Maksym Vikhrov ex-rédacteur en chef du journal Tyzhden

Les villes fantômes du Donbass

Politique
27 mars 2023, 18:17

Le 19 mars, le dictateur russe Vladimir Poutine s’est rendu dans la ville ukrainienne occupée de Marioupol, dans la région de Donetsk. La visite a été organisée dans les meilleures traditions de la propagande russe. Poutine s’est entretenu avec des résidents locaux, qui ont déjà été installés dans de nouvelles maisons, construites à la hâte après que l’armée russe a réussi à capturer Marioupol à l’été 2022. Pour un spectateur russe de Moscou ou de Kalouga, cette histoire semblait probablement optimiste : la ville a été « libérée des fascistes ukrainiens » et la vie paisible commençait à revenir en ville. Vous pouvez vous réjouir pour le « peuple du Donbass » et passer à votre séries préférées ou la diffusion d’un match de football.

Mais la vérité est qu’une ville comme Marioupol n’existe plus. Elle figure sur toutes les cartes, son nom est mentionné dans les documents officiels et des centaines de milliers de personnes se considèrent toujours comme des habitants de Marioupol.

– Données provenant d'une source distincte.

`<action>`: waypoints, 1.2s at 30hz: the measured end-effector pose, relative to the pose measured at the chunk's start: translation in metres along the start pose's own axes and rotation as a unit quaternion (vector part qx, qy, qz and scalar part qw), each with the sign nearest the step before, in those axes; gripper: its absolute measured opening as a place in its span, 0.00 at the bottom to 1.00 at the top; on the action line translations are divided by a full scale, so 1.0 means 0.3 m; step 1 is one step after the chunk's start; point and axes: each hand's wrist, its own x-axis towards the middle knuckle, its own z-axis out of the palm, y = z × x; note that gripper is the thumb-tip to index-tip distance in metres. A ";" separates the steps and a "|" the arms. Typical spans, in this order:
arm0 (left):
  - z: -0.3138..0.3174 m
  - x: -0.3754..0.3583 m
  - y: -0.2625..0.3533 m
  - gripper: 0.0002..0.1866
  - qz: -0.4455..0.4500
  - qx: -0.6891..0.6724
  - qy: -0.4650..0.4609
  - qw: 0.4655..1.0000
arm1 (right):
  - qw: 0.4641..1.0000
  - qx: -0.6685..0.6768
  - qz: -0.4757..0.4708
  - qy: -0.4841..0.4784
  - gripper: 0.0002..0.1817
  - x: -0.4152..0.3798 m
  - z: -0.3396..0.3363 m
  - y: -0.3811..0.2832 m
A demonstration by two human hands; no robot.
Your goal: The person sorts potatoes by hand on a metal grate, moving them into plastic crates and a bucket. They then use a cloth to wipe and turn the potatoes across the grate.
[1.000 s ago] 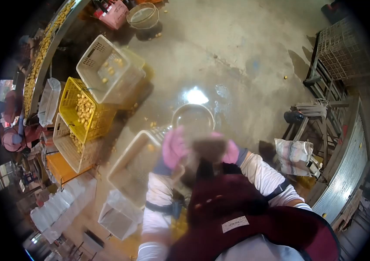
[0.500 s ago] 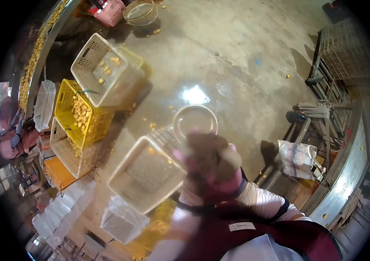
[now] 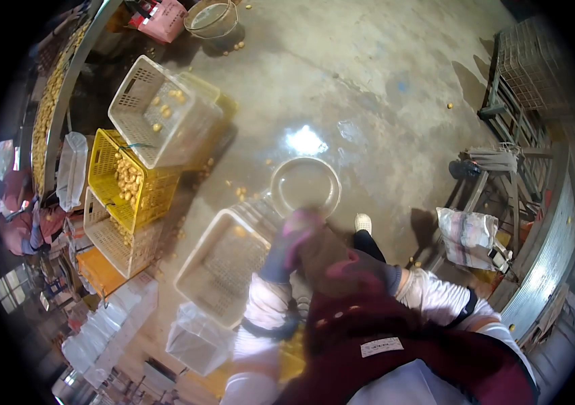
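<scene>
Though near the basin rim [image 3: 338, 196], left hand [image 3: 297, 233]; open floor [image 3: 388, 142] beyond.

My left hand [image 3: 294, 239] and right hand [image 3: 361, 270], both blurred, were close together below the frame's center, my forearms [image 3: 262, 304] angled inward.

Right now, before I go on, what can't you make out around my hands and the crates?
All in the head view:
- Fingers of your left hand and right hand, and anything they hold: blurred.
- Near edge of the round basin: partly behind the blurred left hand.
- Right side of the empty-looking pale crate: covered by your left arm.
- Yellow crate below: mostly hidden by arm and clothing.
</scene>
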 end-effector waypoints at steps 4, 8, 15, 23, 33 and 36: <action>-0.020 0.040 0.027 0.19 -0.168 -0.308 0.064 0.934 | 0.959 -0.269 -0.080 0.028 0.30 0.117 -0.121 0.037; -0.020 0.102 -0.217 0.08 -0.055 0.098 0.208 0.972 | 0.880 -0.428 -0.085 0.188 0.25 0.250 -0.171 0.066; 0.018 0.172 -0.219 0.17 -0.047 0.287 0.312 0.904 | 0.785 -0.522 -0.170 0.286 0.45 0.437 -0.297 0.119; -0.079 0.214 -0.161 0.15 -0.158 -0.166 0.224 0.947 | 0.735 -0.608 -0.122 0.272 0.43 0.450 -0.209 0.002; -0.215 0.151 0.023 0.38 -0.042 -0.700 -0.029 0.713 | 0.935 0.307 -0.116 -0.136 0.27 0.239 0.076 0.002; -0.115 0.148 0.052 0.35 0.065 -0.698 -0.190 0.688 | 0.888 0.433 -0.104 -0.114 0.28 0.314 0.122 0.093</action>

Mais la bureaucratie et notre conscience ne parviennent pas toujours à suivre l’évolution de la réalité. L’année dernière, vous avez tous vu des photos et des vidéos macabres du Marioupol détruit – et et l’impression d’horreur est vraie.

En avril-mai 2022, selon les autorités ukrainiennes, plus de 90 % des bâtiments de la ville ont été endommagés ou détruits. On ne sait pas combien d’habitants il reste dans la ville qui en comtait de près de 500 000 en 2021. Les experts ukrainiens et les représentants du gouvernement estiment ce nombre à 100-150 000 personnes. Nous ne savons pas combien d’entre eux y séjournent volontairement et combien n’ont tout simplement pas la possibilité de quitter la ville fantôme occupée. Mais on peut déjà dire que l’histoire de Marioupol, telle qu’elle était avant l’attaque russe, est terminée.

Une ville n’est pas seulement un lieu où vivent un certain nombre de personnes, mais un organisme socio-économique à part entière. C’est une infrastructure qui répond aux besoins quotidiens des gens. C’est une économie qui fournit des emplois aux gens et des ressources pour le développement de la ville. C’est aussi une société civile qui permet à la ville de devenir une communauté à part entière capable de s’autogouverner. Après tout, c’est aussi une culture et une identité locales distinctes. Il ne restait rien de tout cela à Marioupol. Les entreprises locales (du géant industriel Azovstal aux cafés) ont été démolies ou pillées. Des institutions culturelles et éducatives ont été détruites ou leurs équipes se sont dispersées. Et surtout, la communauté urbaine, qui était la source de la vie de Marioupol, s’est désintégrée.

Les quelques maisons neuves que les Russes ont construites au milieu des ruines ne sont rien d’autre qu’un coup de propagande. L’objectif est d’atténuer l’impression d’horreur que le monde a des crimes de l’armée russe, qui rase des villes entières sous le couvert de la « protection » de la population locale. Pour que Marioupol redevienne une ville, il faudra la refonder.

De même, la ville de Popasna, dans l’oblast de Louhansk, qui comptait 20 000 habitants et qui a également été anéantie par l’artillerie russe, devra être de nouveau refondée. Cependant, dans ce cas, les occupants se sont avérés plus sincères. En mars 2023, l’administration a adopté une « loi » sur la nouvelle structure administrative de la « République populaire de Louhansk » autoproclamée. Mais la ville Popasna ne figure plus sur les cartes publiées – les occupants l’ont officiellement supprimée des documents.

Malheureusement, la liste des villes fantômes du Donbass s’allonge au fil des mois. Aujourd’hui, l’attention du monde se porte sur Bakhmout, qui est comparé au terrible abattoir de Verdun pendant la Première Guerre mondiale. Le Bakhmout qui existait avant la guerre existe-t-il aujourd’hui ? La question est rhétorique.

À Severodonetsk, qui comptait autrefois 100 000 habitants, selon les estimations des autorités ukrainiennes, il restait soit 7, soit 10 000 personnes. Environ 80% des logements ont été détruits ou endommagés. Et Maryinka, Lysytchansk, Stchastia, Roubijne, Soledar…

Oui, cette guerre est en effet le conflit le plus destructeur en Europe depuis la Seconde Guerre mondiale. Mais c’est le prix que les Ukrainiens sont obligés de payer pour mettre fin une fois pour toutes à l’impérialisme agressif de la Russie.